• _TO DO_
Line by line, transcribe the material shown below exactly.
***** RECORDED INFORMATION *****
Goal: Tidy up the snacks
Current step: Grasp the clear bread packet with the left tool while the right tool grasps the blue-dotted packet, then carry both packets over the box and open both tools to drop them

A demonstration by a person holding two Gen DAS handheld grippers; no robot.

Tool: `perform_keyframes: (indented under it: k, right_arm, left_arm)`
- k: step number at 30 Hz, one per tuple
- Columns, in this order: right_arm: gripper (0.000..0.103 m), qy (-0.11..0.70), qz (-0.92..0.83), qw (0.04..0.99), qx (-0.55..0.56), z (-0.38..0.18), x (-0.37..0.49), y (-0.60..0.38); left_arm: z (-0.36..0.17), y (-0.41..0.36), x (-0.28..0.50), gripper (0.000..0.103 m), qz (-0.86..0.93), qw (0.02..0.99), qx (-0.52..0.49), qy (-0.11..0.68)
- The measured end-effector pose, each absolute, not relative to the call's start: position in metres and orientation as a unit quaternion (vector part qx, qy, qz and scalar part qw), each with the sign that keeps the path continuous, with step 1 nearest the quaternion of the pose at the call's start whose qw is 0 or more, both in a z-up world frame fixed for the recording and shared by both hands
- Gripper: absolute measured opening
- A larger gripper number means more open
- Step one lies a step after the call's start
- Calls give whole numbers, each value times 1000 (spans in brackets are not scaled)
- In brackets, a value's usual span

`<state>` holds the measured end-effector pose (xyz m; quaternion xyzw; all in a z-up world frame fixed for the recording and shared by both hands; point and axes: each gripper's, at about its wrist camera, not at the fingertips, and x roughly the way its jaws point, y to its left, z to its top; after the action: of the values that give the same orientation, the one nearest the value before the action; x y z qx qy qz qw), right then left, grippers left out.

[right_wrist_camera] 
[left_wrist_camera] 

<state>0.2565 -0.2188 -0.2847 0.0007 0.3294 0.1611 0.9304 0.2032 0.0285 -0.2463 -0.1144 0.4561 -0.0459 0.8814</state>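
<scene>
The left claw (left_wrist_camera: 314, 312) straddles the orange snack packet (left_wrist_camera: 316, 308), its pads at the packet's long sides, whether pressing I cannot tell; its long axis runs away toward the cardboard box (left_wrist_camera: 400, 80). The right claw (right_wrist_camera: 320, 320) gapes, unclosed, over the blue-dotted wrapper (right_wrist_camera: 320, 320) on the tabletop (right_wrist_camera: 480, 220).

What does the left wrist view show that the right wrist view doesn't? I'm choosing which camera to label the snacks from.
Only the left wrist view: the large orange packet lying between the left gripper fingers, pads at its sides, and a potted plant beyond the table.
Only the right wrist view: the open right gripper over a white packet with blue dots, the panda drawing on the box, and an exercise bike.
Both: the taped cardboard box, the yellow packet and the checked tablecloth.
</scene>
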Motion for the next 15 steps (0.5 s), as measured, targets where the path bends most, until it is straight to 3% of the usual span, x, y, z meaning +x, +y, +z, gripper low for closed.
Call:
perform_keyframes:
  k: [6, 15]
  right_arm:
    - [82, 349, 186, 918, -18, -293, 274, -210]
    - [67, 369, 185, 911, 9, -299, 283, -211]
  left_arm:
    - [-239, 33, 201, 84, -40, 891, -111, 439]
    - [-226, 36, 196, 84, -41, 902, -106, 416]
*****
• _TASK ANSWER_
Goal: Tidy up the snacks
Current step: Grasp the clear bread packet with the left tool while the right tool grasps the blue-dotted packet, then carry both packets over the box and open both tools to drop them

A demonstration by a person holding two Gen DAS handheld grippers; no robot.

Tool: `perform_keyframes: (indented under it: k, right_arm, left_arm)`
- k: step number at 30 Hz, one per tuple
- Columns, in this order: right_arm: gripper (0.000..0.103 m), qy (-0.11..0.70), qz (-0.92..0.83), qw (0.04..0.99), qx (-0.55..0.56), z (-0.38..0.18), x (-0.37..0.49), y (-0.60..0.38); left_arm: z (-0.36..0.17), y (-0.41..0.36), x (-0.28..0.50), gripper (0.000..0.103 m), qz (-0.86..0.93), qw (0.02..0.99), qx (-0.52..0.49), qy (-0.11..0.68)
- The measured end-effector pose, each absolute, not relative to the call's start: position in metres and orientation as a unit quaternion (vector part qx, qy, qz and scalar part qw), each with the sign that keeps the path continuous, with step 1 nearest the quaternion of the pose at the call's start whose qw is 0 or more, both in a z-up world frame fixed for the recording and shared by both hands
- Gripper: absolute measured opening
- A larger gripper number means more open
- Step one lies a step after the call's start
- Calls give whole numbers, each value times 1000 (spans in brackets are not scaled)
- In brackets, a value's usual span

`<state>` holds the measured end-effector pose (xyz m; quaternion xyzw; all in a z-up world frame fixed for the recording and shared by both hands; point and axes: each gripper's, at about its wrist camera, not at the fingertips, and x roughly the way its jaws point, y to its left, z to its top; after the action: of the values that give the same orientation, the one nearest the value before the action; x y z qx qy qz qw), right then left, grippers left out.

[right_wrist_camera] 
[left_wrist_camera] 

<state>0.2565 -0.2188 -0.2847 0.0007 0.3294 0.1611 0.9304 0.2032 0.0285 -0.2463 -0.1144 0.4561 -0.0459 0.8814</state>
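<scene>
The left claw (left_wrist_camera: 314, 312) straddles the orange snack packet (left_wrist_camera: 316, 308), its pads at the packet's long sides, whether pressing I cannot tell; its long axis runs away toward the cardboard box (left_wrist_camera: 400, 80). The right claw (right_wrist_camera: 320, 320) gapes, unclosed, over the blue-dotted wrapper (right_wrist_camera: 320, 320) on the tabletop (right_wrist_camera: 480, 220).

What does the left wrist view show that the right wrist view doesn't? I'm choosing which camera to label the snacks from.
Only the left wrist view: the large orange packet lying between the left gripper fingers, pads at its sides, and a potted plant beyond the table.
Only the right wrist view: the open right gripper over a white packet with blue dots, the panda drawing on the box, and an exercise bike.
Both: the taped cardboard box, the yellow packet and the checked tablecloth.
</scene>
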Motion for the next 15 steps (0.5 s), as measured, targets where the path bends most, until it is straight to 3% of the usual span, x, y, z meaning +x, +y, +z, gripper low for closed.
Call:
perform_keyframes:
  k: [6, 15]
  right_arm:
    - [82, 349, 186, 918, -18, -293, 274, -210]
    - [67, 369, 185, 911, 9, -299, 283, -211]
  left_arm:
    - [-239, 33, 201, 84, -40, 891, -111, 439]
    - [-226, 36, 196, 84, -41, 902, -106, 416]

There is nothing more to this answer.